Work request: Restate each record word for word, omitting whatever pictures it holds.
▶
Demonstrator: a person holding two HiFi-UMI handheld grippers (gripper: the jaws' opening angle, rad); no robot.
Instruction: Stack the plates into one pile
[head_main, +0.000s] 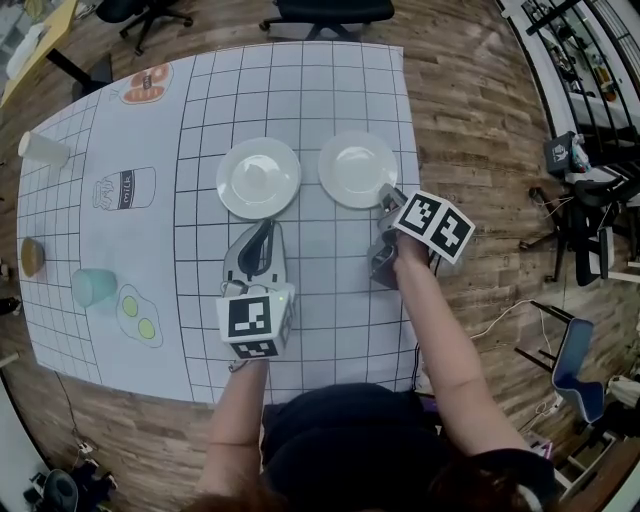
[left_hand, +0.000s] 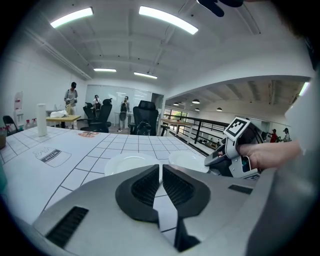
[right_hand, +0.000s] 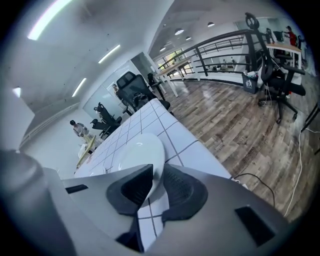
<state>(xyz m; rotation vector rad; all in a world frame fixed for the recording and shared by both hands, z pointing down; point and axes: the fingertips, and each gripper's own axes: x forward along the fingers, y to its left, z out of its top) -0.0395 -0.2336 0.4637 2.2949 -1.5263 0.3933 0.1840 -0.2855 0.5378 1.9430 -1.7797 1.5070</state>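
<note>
- left gripper (head_main: 264, 232) nearest the person, jaws clenched together with nothing between them, tips just short of left plate (head_main: 258, 177)
- right gripper (head_main: 386, 198) grasping near rim of right plate (head_main: 355, 165), rim sits between both pads
- both plates round, so no long axis; face up on gridded mat (head_main: 300, 90), side by side, apart, not stacked
- teal cup (head_main: 93, 287) on mat's left side, white cup (head_main: 42, 150) farther back; contents of both can't be made out

The drawn container (head_main: 125, 188) on the grid mat (head_main: 300, 90) carries 1 short word on its label, too small to read. No other lettering is legible.
</note>
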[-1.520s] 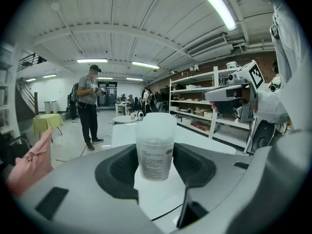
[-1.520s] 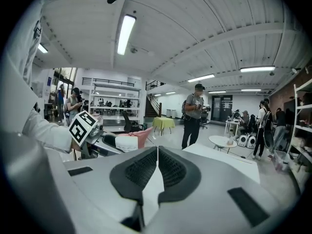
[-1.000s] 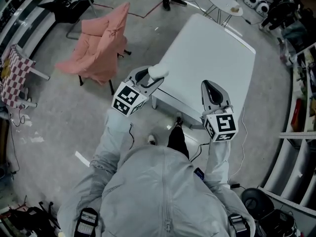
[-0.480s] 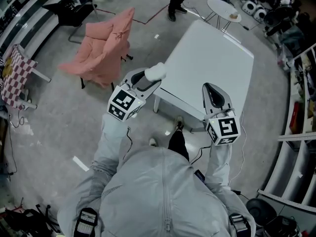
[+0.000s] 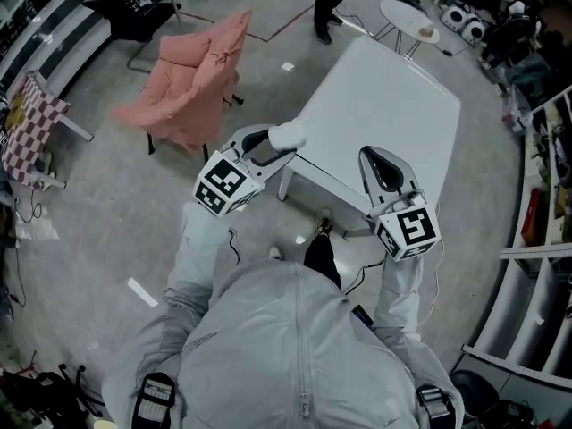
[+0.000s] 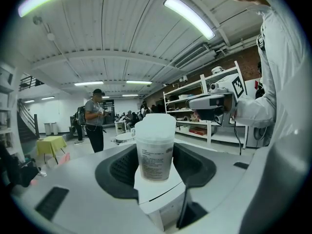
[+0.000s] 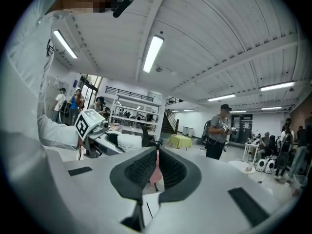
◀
Your solution:
Demonstrator: a person holding two HiFi-UMI handheld grippers (gripper: the jaws' opening angle, rad); no robot.
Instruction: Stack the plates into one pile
[head_main, +0.000s] 
[left_hand, +0.000s] 
[right_hand, +0.000s] 
<state>(xyz m; rotation vector rad; all in a world frame fixed for the recording and shared by both hands, z pointing down; point and axes: the fingertips, and each gripper's own axes: x forward along the fingers, y to its left, z out of its top) -0.0395 -0.2336 0.4637 2.2949 -1.5263 0.3933 0.1840 -0.2855 0.5378 1.9430 -1.7797 1.5070</state>
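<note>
- left gripper (head_main: 264, 232) nearest the person, jaws clenched together with nothing between them, tips just short of left plate (head_main: 258, 177)
- right gripper (head_main: 386, 198) grasping near rim of right plate (head_main: 355, 165), rim sits between both pads
- both plates round, so no long axis; face up on gridded mat (head_main: 300, 90), side by side, apart, not stacked
- teal cup (head_main: 93, 287) on mat's left side, white cup (head_main: 42, 150) farther back; contents of both can't be made out

The drawn container (head_main: 125, 188) on the grid mat (head_main: 300, 90) carries 1 short word on its label, too small to read. No other lettering is legible.
</note>
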[-1.520s] 
[-1.520s] 
[-1.000s] 
[-0.480s] 
[+0.000s] 
[+0.000s] 
[+0.000s] 

No additional output is expected for this exercise.